European emission trading to hit airlines

Airlines will need to pay more for flights to Europe as the European Union’s emissions trading scheme is to include aviation from 2012. 

The European Parliament voted 640 to 30 in favour of a rule that airlines would have to cut greenhouse gas emissions by three per cent in the first year, and by five per cent from 2013 onwards, paying for 15 per cent of their emission permits at the beginning, Reuters reported.

The result of the vote will turn the proposal into law, which will affect all airlines flying into and out of the EU, including non-European airlines.

EU environment commissioner Stavros Dimas said the vote will enable the aviation section to make a fair contribution to Europe’s climate change targets as many other sectors are already doing.

Under the scheme, all flights departing from and landing in the EU will be liable to pay a carbon tax, estimated at a minimum charge of around AUD 65.00 for long-haul flights, and AUD 14.80 for short-haul flights.

In reaction to the decision, German airline Lufthansa said: “From our perspective, the emissions trading scheme is ecologically counter-productive and economically harmful.”

The EU’s determination to tackle climate change is also countered by Australian airlines.

Qantas chief risk officer Rob Kella told The Australian the airline supported emissions trading, under the condition that the scheme did not exacerbate competitive distortion between airlines, industries or regions.

“As the price of jet fuel skyrockets, the addition of an unrealistic trading scheme will place a serious financial burden on airlines,” Mr Kella said.

“We believe the proposed EU scheme goes well beyond the current Kyoto Protocol, and introduces competitive distortion.”
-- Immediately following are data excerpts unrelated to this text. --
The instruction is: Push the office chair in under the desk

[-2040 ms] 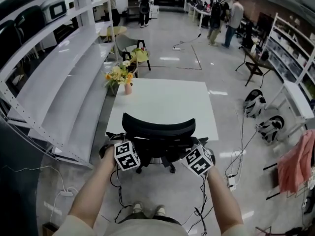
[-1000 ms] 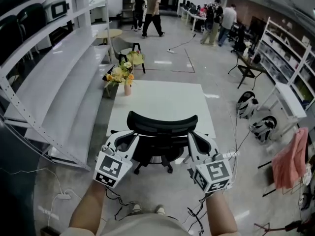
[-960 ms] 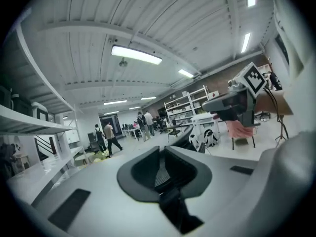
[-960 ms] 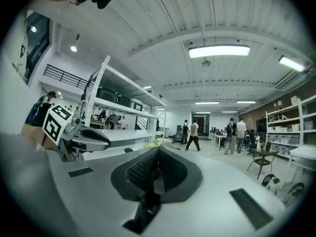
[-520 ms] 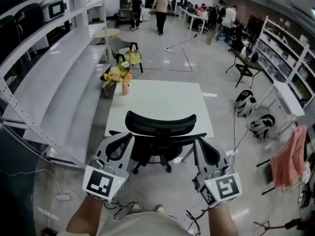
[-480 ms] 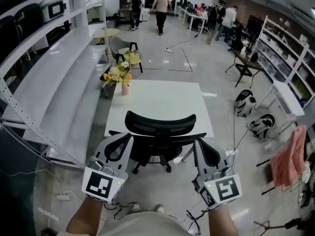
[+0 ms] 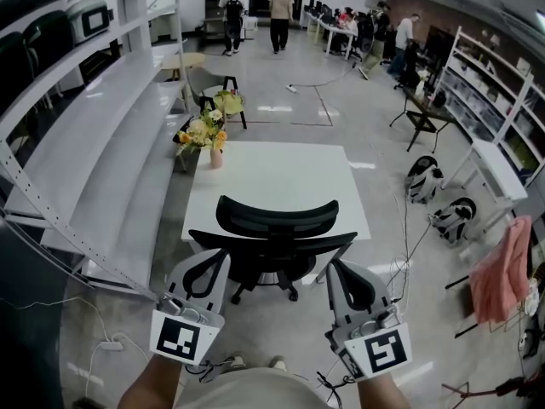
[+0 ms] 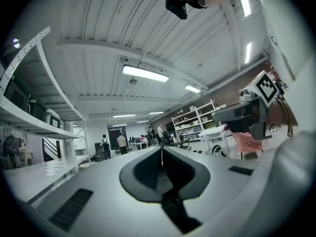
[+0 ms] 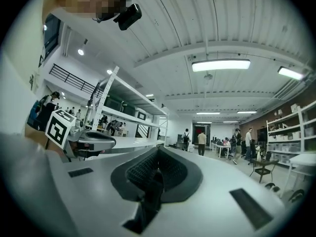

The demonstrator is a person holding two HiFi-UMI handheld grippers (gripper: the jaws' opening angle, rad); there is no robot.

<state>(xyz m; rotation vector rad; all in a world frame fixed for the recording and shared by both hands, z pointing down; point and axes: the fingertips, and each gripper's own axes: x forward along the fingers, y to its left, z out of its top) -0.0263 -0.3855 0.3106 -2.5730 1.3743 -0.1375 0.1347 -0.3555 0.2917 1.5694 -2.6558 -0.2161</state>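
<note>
The black office chair (image 7: 277, 233) stands at the near edge of the white desk (image 7: 281, 181), its backrest toward me and its seat partly beneath the tabletop. My left gripper (image 7: 219, 256) and right gripper (image 7: 335, 267) hover just behind the chair, one at each side of the backrest and clear of it. Both are shut with nothing between the jaws. In the left gripper view the left gripper (image 8: 161, 147) points upward at the ceiling, and the right gripper (image 8: 249, 115) shows beside it. In the right gripper view the right gripper (image 9: 158, 150) also points up, with the left gripper (image 9: 81, 141) at its side.
A vase of flowers (image 7: 207, 135) stands on the desk's far left corner. White shelving (image 7: 94, 160) runs along the left. Cables (image 7: 409, 262) and bags (image 7: 423, 180) lie on the floor at the right, with a pink cloth (image 7: 502, 271) further right. People walk at the far end.
Both grippers have drawn back from the chair's backrest toward me and dropped lower in view. The left jaws have closed. The chair stays at the desk.
</note>
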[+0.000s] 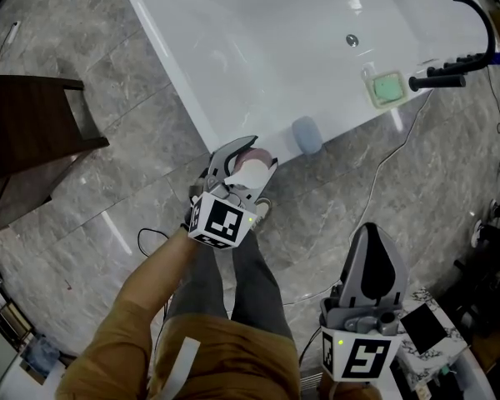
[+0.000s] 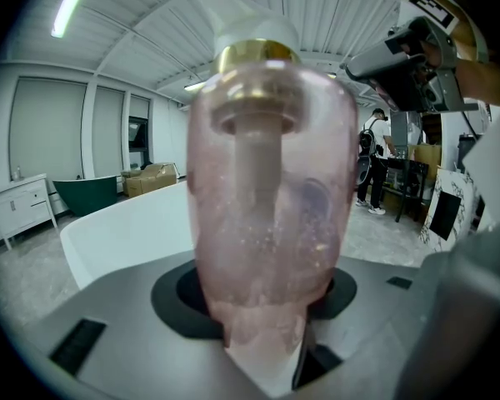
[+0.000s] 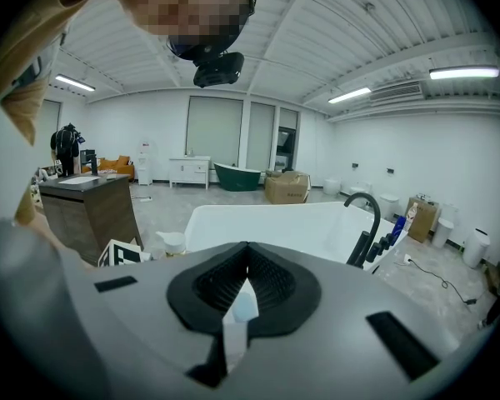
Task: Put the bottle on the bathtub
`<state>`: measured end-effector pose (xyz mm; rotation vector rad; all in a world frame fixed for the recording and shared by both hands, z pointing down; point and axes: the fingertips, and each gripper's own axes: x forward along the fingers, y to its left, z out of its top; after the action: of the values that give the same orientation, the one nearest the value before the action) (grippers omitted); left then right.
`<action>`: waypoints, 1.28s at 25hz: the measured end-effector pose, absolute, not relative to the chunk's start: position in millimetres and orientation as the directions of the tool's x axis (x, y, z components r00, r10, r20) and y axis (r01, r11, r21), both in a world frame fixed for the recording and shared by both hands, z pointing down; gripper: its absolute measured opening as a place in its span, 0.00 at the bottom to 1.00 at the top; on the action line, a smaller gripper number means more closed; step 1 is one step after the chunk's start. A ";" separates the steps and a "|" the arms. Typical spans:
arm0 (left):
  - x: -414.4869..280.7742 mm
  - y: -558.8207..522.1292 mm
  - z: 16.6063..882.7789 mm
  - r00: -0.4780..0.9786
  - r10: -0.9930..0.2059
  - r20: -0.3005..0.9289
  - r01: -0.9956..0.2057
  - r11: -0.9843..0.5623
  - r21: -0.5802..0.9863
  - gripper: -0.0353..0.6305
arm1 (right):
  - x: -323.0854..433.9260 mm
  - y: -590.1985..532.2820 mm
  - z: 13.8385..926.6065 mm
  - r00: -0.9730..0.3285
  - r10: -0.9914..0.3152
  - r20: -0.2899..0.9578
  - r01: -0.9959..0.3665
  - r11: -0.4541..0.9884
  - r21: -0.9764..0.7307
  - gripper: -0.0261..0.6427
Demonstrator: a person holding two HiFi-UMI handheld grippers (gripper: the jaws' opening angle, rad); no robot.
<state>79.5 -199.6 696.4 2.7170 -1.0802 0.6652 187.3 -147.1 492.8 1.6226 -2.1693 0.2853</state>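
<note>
Left gripper (image 1: 247, 157) first: its jaws are clamped on the lower body of the bottle (image 2: 271, 198), a clear pink one with a gold collar and a white pump. It stands upright between them, long axis straight up and pump towards the ceiling, so it looks ready to go down on its base without any turning.

Now the line that matters. The bathtub (image 1: 233, 115) lies dead ahead of those jaws, on the far side, and its near corner sits just beyond the fingertips. From the left gripper view the white rim shows low and to the left behind the bottle, so I judge the move to be a short carry forward and a touch left, then down onto the rim.

Right gripper (image 1: 372, 233): jaws pressed together with nothing between them. It hangs back on the near right, well apart from the tub and plainly the farther of the two. This one belongs to the left hand.

Farther out, along the rim's right end, a green soap dish (image 1: 387, 88) and a black faucet (image 1: 477, 19) take up the ledge. The stretch in front of the bottle is bare.
</note>
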 end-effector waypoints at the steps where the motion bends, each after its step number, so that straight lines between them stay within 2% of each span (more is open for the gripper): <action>1: 80.3 -200.5 696.3 0.644 -0.620 0.449 -0.682 -0.730 -0.029 0.38 | 186.4 -148.0 493.6 -0.237 -0.864 0.444 -0.950 0.302 0.081 0.05; 13: 84.1 -196.6 697.6 0.655 -0.621 0.431 -0.662 -0.746 -0.070 0.38 | 176.4 -156.0 494.7 -0.261 -0.861 0.436 -0.946 0.318 0.061 0.05; 32: 97.8 -208.2 697.3 0.638 -0.666 0.387 -0.702 -0.709 -0.063 0.38 | 181.7 -145.2 496.8 -0.253 -0.865 0.434 -0.949 0.309 0.062 0.05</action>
<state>97.8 -208.2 697.3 2.7580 -1.1551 0.5936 181.7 -145.2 496.8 1.6176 -2.1951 0.2975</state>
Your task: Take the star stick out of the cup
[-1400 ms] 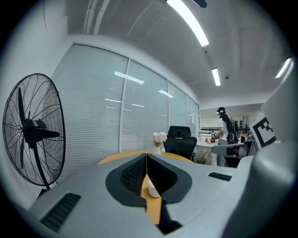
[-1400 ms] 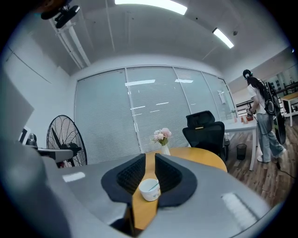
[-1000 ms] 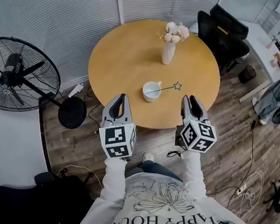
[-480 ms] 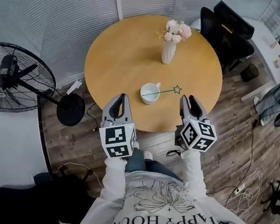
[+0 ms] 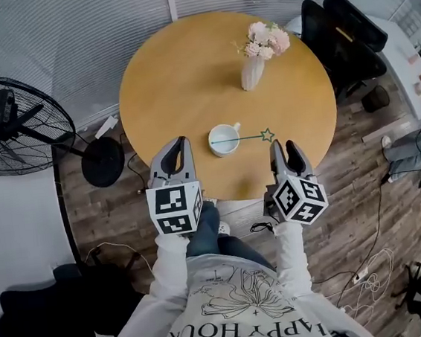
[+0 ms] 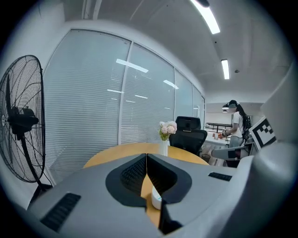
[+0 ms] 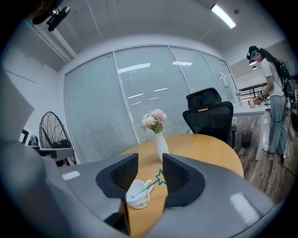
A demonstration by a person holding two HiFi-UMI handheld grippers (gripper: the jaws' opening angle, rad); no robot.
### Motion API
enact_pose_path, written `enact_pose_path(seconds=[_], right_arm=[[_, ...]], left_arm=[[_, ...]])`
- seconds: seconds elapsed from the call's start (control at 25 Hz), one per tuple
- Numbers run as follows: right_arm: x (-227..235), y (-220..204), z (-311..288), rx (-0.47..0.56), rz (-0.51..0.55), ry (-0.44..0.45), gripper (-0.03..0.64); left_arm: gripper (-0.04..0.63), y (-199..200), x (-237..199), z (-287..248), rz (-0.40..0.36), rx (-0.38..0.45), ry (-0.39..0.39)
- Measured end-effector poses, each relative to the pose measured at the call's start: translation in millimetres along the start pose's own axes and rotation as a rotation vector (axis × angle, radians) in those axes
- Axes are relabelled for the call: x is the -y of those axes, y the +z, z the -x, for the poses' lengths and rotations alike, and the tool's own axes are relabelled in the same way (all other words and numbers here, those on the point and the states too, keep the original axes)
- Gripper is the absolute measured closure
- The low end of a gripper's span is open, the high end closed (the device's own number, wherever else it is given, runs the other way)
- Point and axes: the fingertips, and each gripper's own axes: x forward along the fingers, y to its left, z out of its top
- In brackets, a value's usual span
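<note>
Standing at the 6 o'clock edge of the round wooden table (image 5: 186,77), the person holds both grippers just short of the rim. The white handled ceramic cup (image 5: 223,150) sits on the near half of the tabletop, and the thin teal star-tipped stick (image 5: 246,138) rests in it. Its lower end is inside the cup and its star end hangs out past the rim.

Key relation: the stick's long axis runs roughly 9 to 3 o'clock across the person's line of approach, with the star at the 3 o'clock end. That star lies at about 11 o'clock from the right gripper (image 5: 283,147) and near it. The left gripper (image 5: 180,143) is farther off, with the cup at its 2 o'clock. The right gripper is judged the nearer and better placed.

Gripper condition: the right jaws stand well apart and hold nothing, with cup and stick visible beyond the gap. The left jaws are pressed together and empty.

Change noted: the right jaws have just been opening, with nothing between them. Against a second ago, both grippers sit closer to the table edge and the star. Cup, stick and the white vase of pink flowers (image 5: 253,73) at 1 o'clock have not shifted.
</note>
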Motion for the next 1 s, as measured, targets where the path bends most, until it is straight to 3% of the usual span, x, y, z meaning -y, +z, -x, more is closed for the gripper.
enact_pose_path(seconds=[1.0], right_arm=[[29.4,-40.7,-68.3,-0.099,-0.028,-0.090,0.444]], left_arm=[[0.588,-47.4,-12.7,-87.8,-0.011,-0.153,-0.094]])
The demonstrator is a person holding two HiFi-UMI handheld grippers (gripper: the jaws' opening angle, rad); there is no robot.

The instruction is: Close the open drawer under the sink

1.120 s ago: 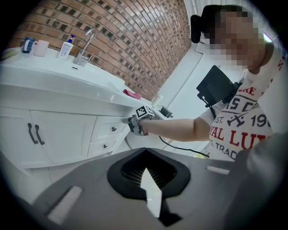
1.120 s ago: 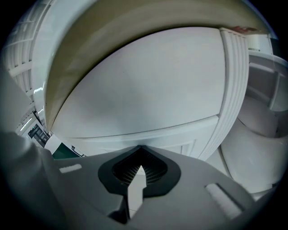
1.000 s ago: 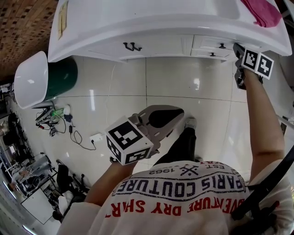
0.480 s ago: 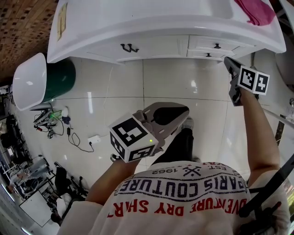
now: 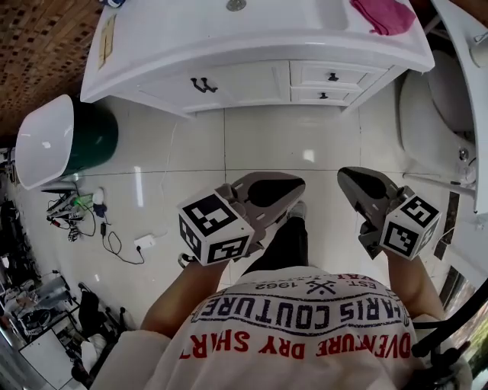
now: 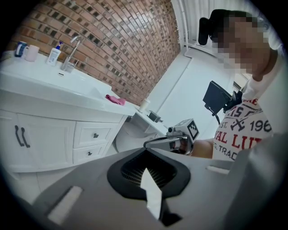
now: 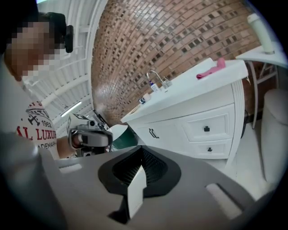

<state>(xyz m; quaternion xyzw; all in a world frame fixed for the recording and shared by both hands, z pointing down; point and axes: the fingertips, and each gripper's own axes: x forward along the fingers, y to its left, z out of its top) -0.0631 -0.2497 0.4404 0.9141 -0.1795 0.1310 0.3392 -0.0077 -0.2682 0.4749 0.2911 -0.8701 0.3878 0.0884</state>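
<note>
**Two tools clenched on nothing, drawers flush under the sink**

Both tools hang over the floor in front of the sink cabinet, well apart from it. The left tool has its jaws pressed together at the tips with nothing between them, as its own view shows. The right tool is clenched the same way and is also empty. They sit side by side with a gap between them. Each points roughly toward the cabinet, and each shows in the other's view.

The glossy tiled floor lies between the tools and the cabinet front. At the right end of that front are two small drawers, one above the other. The upper drawer and the lower drawer each carry a dark knob. Both sit flush with the front, and no gap shows around either from the head view or the right tool's view. To their left is a pair of doors with curved dark handles.

The white desk above the cabinet holds a pink cloth at its right end, over the drawers. A faucet stands further left along it, against the brick wall. A white toilet stands to the right of the cabinet. On the cabinet's left is a green bin with a white lid, and cables trail over the floor in front of the bin.
</note>
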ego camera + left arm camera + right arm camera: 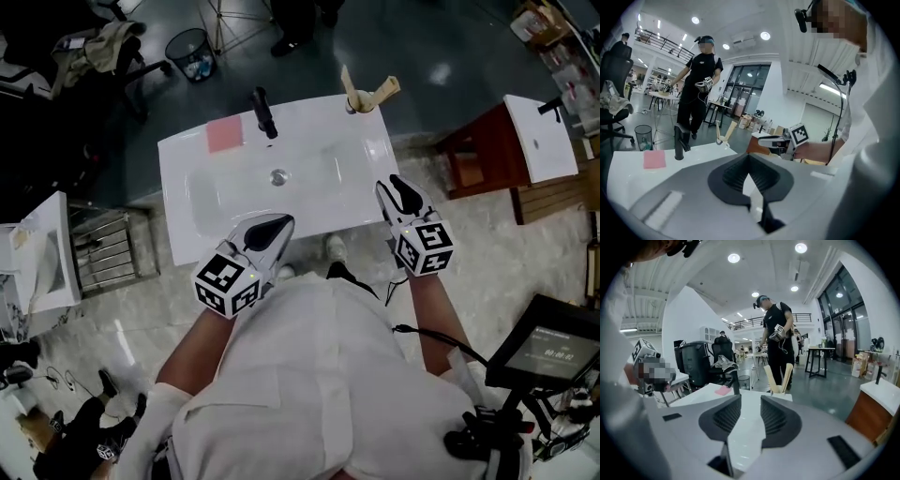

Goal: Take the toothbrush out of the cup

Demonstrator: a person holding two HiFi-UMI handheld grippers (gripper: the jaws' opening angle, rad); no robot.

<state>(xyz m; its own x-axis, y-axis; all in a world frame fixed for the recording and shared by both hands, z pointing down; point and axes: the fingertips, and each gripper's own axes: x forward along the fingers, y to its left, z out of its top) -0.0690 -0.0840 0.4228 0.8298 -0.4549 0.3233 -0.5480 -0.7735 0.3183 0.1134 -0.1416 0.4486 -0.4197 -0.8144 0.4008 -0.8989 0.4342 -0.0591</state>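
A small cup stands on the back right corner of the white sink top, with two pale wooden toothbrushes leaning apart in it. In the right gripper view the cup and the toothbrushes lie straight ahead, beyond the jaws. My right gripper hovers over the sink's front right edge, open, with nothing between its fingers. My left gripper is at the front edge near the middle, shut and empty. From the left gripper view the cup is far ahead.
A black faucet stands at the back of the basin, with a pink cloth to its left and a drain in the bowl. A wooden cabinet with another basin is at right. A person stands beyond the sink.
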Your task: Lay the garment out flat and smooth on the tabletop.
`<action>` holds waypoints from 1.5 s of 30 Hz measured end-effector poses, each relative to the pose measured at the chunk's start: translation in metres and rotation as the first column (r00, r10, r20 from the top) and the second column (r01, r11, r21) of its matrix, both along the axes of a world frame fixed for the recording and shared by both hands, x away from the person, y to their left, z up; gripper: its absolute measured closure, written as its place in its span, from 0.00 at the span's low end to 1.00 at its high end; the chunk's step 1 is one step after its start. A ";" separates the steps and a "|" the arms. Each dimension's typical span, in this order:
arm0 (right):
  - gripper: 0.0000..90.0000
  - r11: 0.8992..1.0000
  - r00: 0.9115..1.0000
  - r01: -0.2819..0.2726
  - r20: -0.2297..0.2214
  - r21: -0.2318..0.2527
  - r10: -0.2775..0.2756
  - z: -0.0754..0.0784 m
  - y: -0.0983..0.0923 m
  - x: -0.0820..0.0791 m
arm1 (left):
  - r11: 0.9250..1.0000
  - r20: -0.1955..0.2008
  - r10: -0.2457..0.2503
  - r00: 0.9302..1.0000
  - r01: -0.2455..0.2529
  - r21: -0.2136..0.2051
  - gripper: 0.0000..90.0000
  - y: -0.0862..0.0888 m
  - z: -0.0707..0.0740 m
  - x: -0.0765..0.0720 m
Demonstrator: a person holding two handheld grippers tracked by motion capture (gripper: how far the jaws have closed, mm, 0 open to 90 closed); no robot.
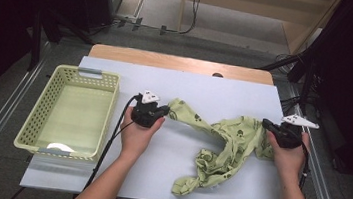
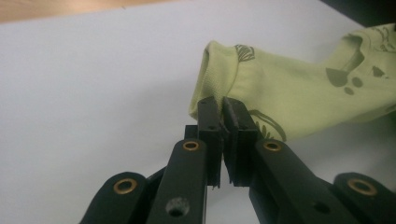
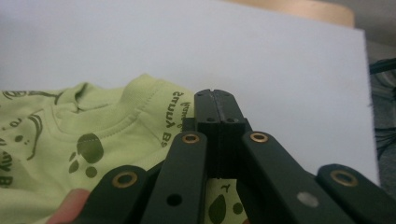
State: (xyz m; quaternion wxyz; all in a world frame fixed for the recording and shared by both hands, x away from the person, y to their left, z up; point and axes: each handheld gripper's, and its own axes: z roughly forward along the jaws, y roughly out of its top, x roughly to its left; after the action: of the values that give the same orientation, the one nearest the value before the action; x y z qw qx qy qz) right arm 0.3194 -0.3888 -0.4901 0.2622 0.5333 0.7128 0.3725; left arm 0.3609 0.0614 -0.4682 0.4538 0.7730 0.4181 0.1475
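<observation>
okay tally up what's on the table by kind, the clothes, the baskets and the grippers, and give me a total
Garment, light green with a dark print: 1
Basket, pale green plastic: 1
Grippers, both shut on the garment, left gripper and right gripper: 2
Total: 4
</observation>
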 end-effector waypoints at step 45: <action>0.98 0.996 0.998 -0.058 -0.030 0.073 0.061 0.001 0.013 -0.028 | 0.990 -0.089 -0.131 0.987 0.127 -0.056 1.00 -0.044 -0.019 0.039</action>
State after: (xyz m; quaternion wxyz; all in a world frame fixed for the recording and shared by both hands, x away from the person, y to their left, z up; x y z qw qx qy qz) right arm 0.2910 -0.3756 -0.4893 0.2201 0.5268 0.7185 0.3973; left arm 0.4001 0.0173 -0.4871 0.4620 0.7927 0.3913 0.0714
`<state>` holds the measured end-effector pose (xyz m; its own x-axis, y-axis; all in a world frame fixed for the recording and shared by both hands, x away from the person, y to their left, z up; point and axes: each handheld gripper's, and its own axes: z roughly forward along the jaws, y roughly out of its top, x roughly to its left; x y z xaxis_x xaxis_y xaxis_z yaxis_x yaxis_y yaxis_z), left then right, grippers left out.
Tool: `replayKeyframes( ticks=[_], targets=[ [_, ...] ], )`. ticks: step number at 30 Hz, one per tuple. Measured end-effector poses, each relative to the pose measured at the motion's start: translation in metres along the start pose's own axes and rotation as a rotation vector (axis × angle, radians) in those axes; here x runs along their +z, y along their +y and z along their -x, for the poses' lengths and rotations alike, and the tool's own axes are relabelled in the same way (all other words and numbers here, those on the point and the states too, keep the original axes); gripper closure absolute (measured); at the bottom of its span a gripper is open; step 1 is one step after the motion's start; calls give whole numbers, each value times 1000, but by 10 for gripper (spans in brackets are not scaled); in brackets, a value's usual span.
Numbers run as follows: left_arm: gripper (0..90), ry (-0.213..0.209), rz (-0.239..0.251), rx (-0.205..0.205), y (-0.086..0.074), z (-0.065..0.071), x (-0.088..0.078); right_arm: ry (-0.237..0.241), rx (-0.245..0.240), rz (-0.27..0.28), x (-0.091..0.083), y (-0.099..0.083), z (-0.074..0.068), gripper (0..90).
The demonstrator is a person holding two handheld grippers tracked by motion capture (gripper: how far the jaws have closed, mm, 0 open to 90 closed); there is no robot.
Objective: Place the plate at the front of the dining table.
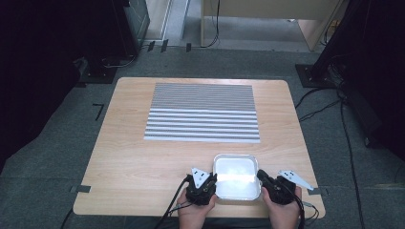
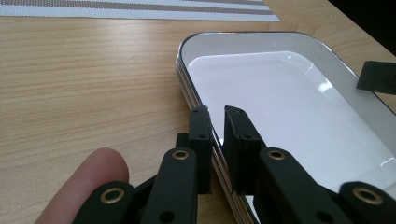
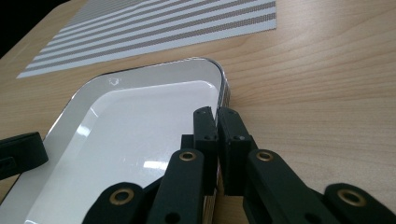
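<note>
Near the front edge of the wooden table (image 1: 143,157) sits a white tray (image 1: 236,188), shallow, rectangular with rounded corners, and empty. Beyond the tray, toward the far side of the table, lies a striped placemat (image 1: 203,113) with grey and white bands, apart from the tray.

At the tray's left rim the left gripper (image 2: 215,114) straddles the edge: one jaw outside, one inside, with the thin rim between them and little gap left, pinching it. A finger (image 2: 88,179) of the person's left hand rests on the table beside the tray.

At the tray's right rim the right gripper (image 3: 216,113) has its jaws pressed nearly together over the edge, clamping the rim likewise. From above, both hands hold the grippers on opposite sides of the tray, the left gripper (image 1: 203,183) and the right gripper (image 1: 274,186) level with each other.
</note>
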<state>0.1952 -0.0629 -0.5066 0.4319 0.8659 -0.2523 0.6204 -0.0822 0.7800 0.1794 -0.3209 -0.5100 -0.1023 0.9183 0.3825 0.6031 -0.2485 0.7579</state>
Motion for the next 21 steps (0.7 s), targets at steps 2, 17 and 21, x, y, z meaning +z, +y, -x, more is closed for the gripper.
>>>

Business not happy with proposed ETS timetable

While the Federal Government is pushing to begin its emissions trading scheme (ETS) in 2010, businesses are calling for the delay of the introduction arguing the scheme could significantly lift prices.
 
Xstrata Australia chairman Peter Coates said the success of the ETS would depend on the support of other large carbon emitters.
 
“We support leadership. What we don’t support is being leaders with no one following. In other words, if America and India and China do not follow, it is an absolute waste of time and enormously value-destroying, not just for our industry,” Mr Coates told The Australian.
 
Among other companies calling for the delay is Qantas Airways, which argues the Garnaut report’s proposal of the scheme would threaten its profitability.
 
“To sum it up, we estimate that an ETS as it’s currently proposed – 100 per cent auctioning – in 2010 could add up to $35 a barrel onto what we’re paying today,” Qantas chief risk officer Rob Kella told the Australian Financial Review.

Mr Kella added that introducing the scheme before other countries would disadvantage Australian-based operators, curtailing their international competitiveness.